Copy out each line of the data below in which "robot" appears.

● ● ● ● ●

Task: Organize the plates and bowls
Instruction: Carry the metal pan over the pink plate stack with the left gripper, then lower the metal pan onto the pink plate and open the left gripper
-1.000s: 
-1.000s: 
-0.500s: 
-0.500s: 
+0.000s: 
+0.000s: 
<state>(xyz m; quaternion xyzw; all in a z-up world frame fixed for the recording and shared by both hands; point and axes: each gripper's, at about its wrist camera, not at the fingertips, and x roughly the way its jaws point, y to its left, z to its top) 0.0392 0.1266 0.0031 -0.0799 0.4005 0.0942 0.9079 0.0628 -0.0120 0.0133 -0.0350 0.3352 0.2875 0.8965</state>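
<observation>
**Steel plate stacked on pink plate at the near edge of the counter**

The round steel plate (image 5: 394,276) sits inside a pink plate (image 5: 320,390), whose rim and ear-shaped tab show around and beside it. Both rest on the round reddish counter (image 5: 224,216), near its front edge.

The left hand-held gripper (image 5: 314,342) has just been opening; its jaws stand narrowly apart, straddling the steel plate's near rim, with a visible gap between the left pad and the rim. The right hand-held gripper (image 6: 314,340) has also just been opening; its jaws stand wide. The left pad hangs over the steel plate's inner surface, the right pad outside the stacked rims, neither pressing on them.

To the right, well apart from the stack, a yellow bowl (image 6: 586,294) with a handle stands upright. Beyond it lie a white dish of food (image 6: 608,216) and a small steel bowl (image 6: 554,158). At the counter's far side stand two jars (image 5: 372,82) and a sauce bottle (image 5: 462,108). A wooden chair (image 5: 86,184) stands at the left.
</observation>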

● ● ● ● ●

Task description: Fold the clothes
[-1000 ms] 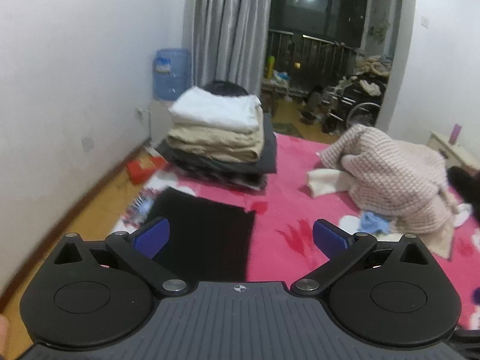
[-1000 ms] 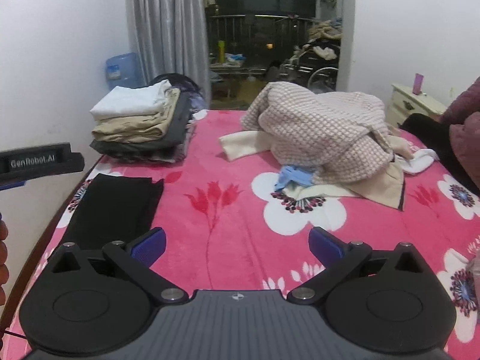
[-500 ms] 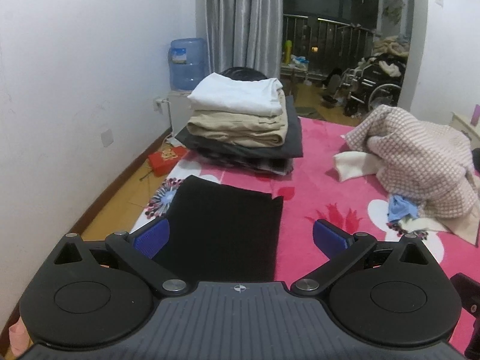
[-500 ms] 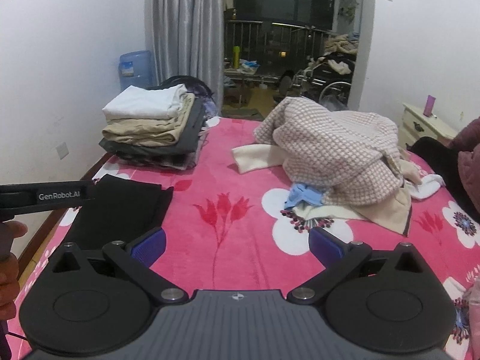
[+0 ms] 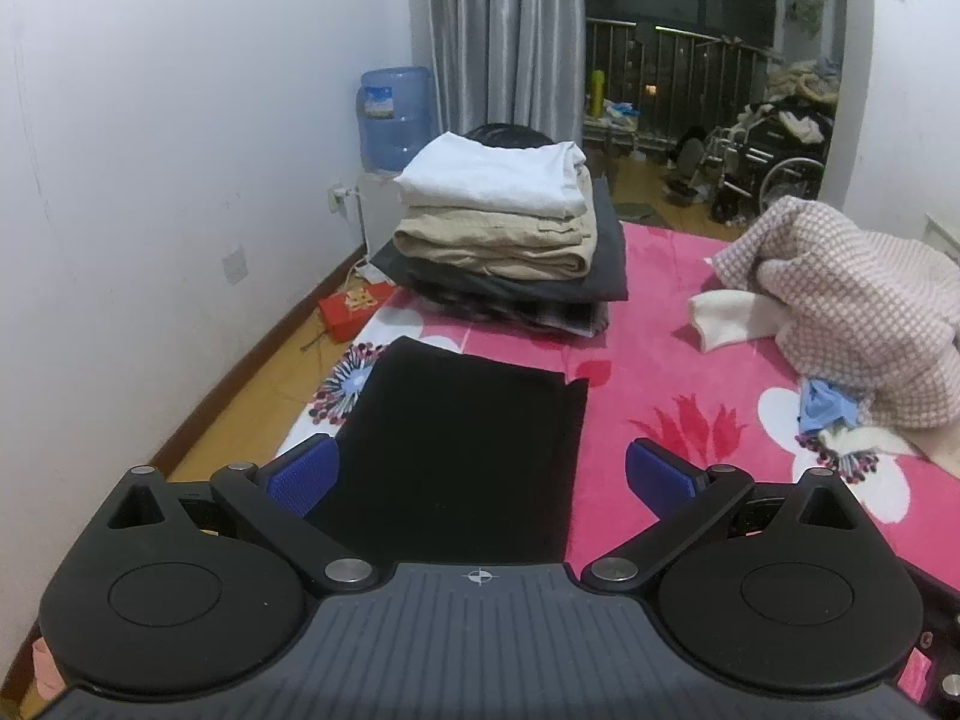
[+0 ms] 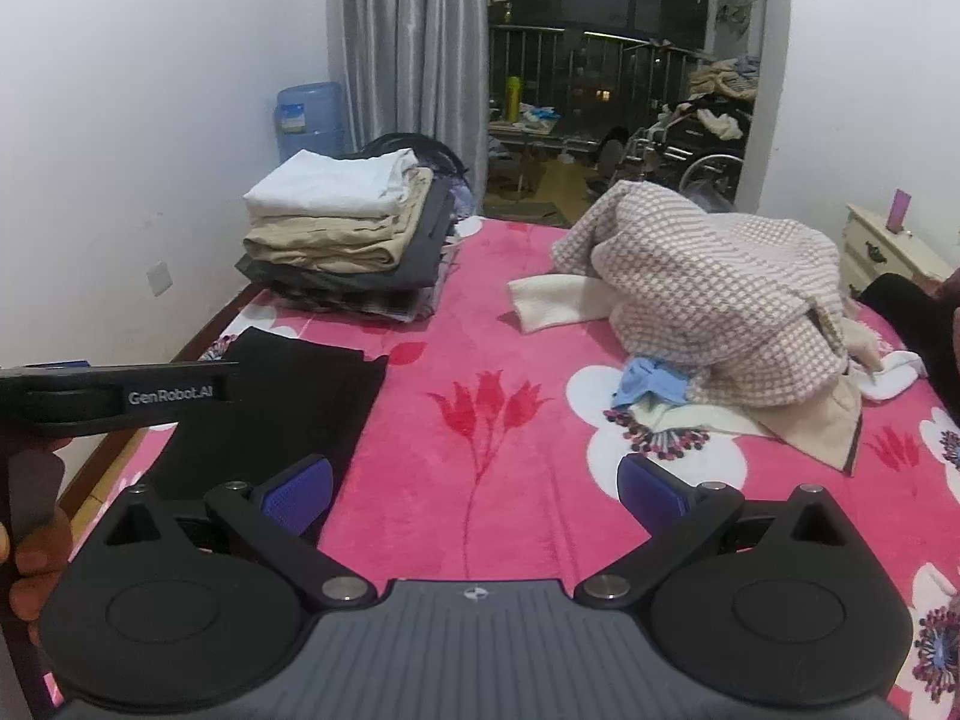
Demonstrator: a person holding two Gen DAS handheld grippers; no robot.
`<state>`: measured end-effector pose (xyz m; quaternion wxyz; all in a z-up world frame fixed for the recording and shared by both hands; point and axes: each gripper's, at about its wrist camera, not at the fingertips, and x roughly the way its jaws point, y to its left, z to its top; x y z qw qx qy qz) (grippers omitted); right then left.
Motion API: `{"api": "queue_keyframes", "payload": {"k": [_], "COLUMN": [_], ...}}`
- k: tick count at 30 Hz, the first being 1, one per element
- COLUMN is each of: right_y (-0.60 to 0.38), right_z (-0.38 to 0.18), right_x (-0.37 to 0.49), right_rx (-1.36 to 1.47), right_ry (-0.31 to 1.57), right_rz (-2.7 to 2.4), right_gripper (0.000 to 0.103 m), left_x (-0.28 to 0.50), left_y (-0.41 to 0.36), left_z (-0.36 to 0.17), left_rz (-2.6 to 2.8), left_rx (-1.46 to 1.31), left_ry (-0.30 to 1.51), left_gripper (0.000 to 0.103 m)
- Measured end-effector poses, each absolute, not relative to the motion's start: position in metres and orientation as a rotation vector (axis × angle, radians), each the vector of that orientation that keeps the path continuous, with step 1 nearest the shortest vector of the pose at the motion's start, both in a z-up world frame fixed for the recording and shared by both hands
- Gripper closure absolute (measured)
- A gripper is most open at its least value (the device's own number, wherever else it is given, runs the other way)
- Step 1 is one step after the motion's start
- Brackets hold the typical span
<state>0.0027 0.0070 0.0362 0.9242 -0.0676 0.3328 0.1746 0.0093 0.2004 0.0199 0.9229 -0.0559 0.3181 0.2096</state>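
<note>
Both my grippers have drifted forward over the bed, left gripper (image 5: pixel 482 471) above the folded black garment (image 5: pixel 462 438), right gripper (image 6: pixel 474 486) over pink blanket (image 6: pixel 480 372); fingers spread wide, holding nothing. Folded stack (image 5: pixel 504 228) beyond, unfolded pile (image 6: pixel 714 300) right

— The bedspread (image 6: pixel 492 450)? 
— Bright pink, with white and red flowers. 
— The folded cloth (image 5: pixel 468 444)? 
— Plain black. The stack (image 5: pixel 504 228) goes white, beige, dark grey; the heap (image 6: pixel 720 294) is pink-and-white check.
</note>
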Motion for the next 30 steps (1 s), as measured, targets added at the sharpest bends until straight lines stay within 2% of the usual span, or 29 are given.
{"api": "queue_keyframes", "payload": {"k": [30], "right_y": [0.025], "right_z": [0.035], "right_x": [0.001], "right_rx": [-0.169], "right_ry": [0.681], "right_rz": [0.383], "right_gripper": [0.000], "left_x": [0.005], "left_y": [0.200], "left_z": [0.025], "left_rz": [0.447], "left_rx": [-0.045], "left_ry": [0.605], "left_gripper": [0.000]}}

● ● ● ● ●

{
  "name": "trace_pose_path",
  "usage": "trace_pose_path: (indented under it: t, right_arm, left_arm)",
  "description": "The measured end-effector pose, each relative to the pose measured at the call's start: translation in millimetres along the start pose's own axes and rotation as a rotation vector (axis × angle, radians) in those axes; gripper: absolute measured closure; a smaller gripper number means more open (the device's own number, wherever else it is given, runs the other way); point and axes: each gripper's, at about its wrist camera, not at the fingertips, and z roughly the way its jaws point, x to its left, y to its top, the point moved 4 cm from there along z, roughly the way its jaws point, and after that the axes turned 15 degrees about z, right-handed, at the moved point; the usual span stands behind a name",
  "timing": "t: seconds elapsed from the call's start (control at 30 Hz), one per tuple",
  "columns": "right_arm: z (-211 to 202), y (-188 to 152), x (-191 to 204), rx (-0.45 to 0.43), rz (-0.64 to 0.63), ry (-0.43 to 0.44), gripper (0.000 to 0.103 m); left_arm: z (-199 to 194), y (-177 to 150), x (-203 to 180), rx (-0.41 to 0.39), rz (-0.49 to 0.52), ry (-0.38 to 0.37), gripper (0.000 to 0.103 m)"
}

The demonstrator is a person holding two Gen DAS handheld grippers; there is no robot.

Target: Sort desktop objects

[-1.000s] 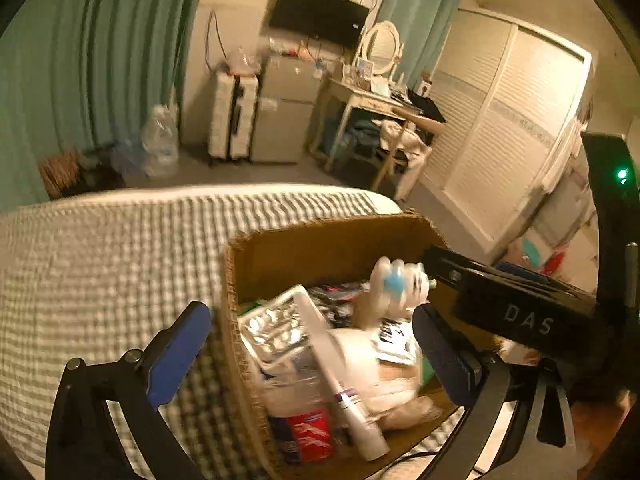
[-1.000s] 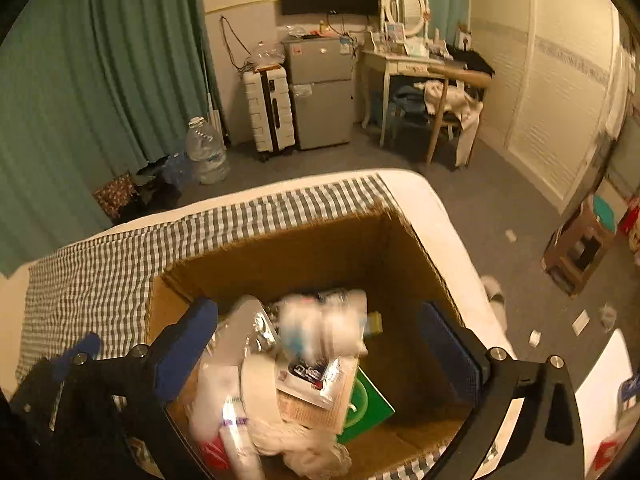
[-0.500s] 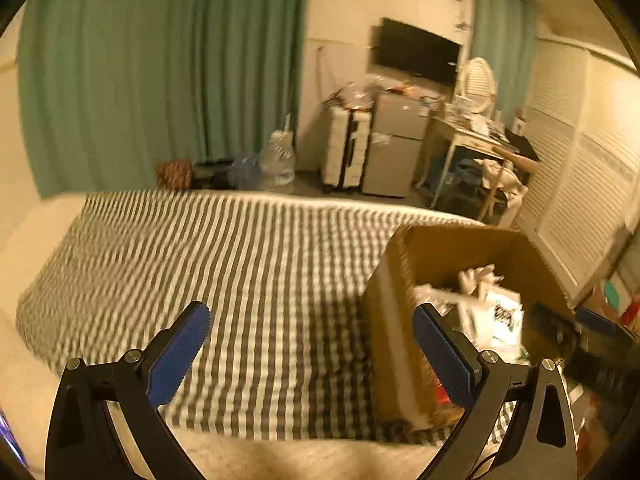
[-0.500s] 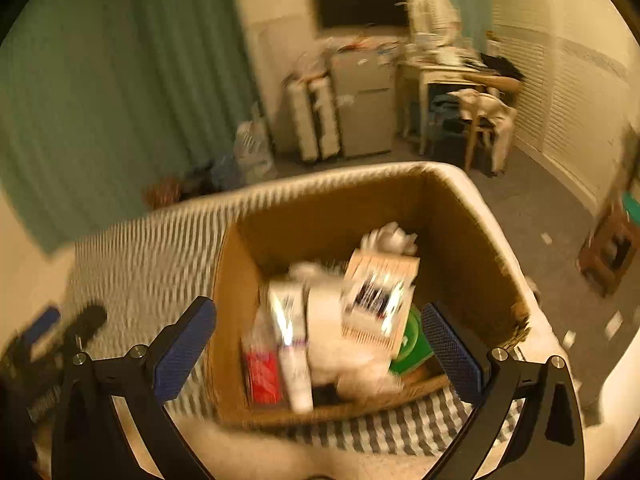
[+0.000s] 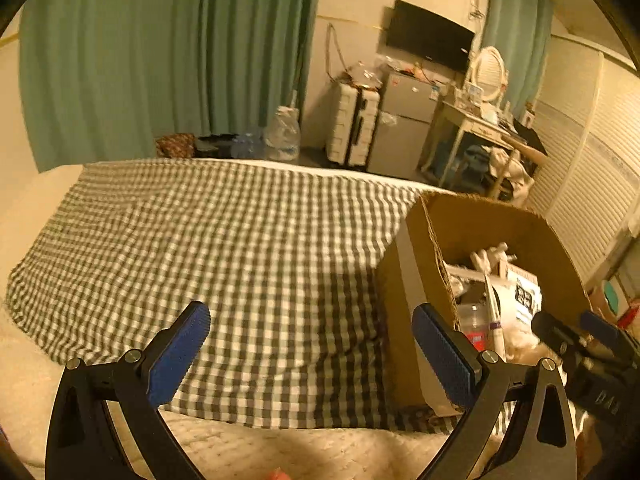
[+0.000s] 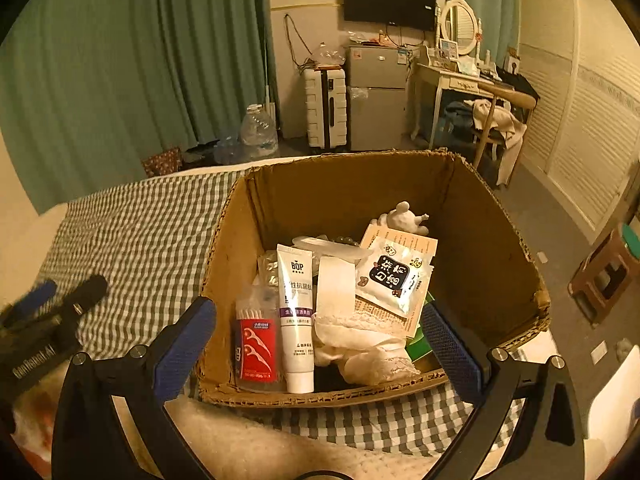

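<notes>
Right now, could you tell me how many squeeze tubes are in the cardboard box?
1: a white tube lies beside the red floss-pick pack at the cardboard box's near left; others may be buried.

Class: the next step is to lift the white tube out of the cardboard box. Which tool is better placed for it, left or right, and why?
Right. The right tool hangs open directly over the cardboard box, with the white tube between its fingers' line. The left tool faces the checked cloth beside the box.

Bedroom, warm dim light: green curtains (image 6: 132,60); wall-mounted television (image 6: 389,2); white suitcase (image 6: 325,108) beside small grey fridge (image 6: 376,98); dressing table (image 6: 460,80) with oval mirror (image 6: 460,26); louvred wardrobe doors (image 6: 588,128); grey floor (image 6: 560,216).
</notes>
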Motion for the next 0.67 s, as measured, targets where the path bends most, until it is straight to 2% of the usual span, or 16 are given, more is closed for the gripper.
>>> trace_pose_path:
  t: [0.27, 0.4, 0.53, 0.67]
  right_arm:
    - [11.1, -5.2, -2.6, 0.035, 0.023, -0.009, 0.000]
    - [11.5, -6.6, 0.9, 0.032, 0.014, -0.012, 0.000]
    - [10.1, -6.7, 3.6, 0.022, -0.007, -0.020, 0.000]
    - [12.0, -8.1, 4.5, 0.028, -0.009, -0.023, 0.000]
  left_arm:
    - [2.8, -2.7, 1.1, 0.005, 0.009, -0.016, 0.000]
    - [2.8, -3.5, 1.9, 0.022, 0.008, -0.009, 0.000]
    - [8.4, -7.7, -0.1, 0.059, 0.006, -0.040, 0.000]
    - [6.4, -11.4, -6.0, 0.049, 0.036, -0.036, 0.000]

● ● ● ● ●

Output for this task:
Demonstrator: a person holding two Gen DAS handheld grippers; no robot.
The demonstrator is a person holding two Gen DAS handheld grippers; there is no robot.

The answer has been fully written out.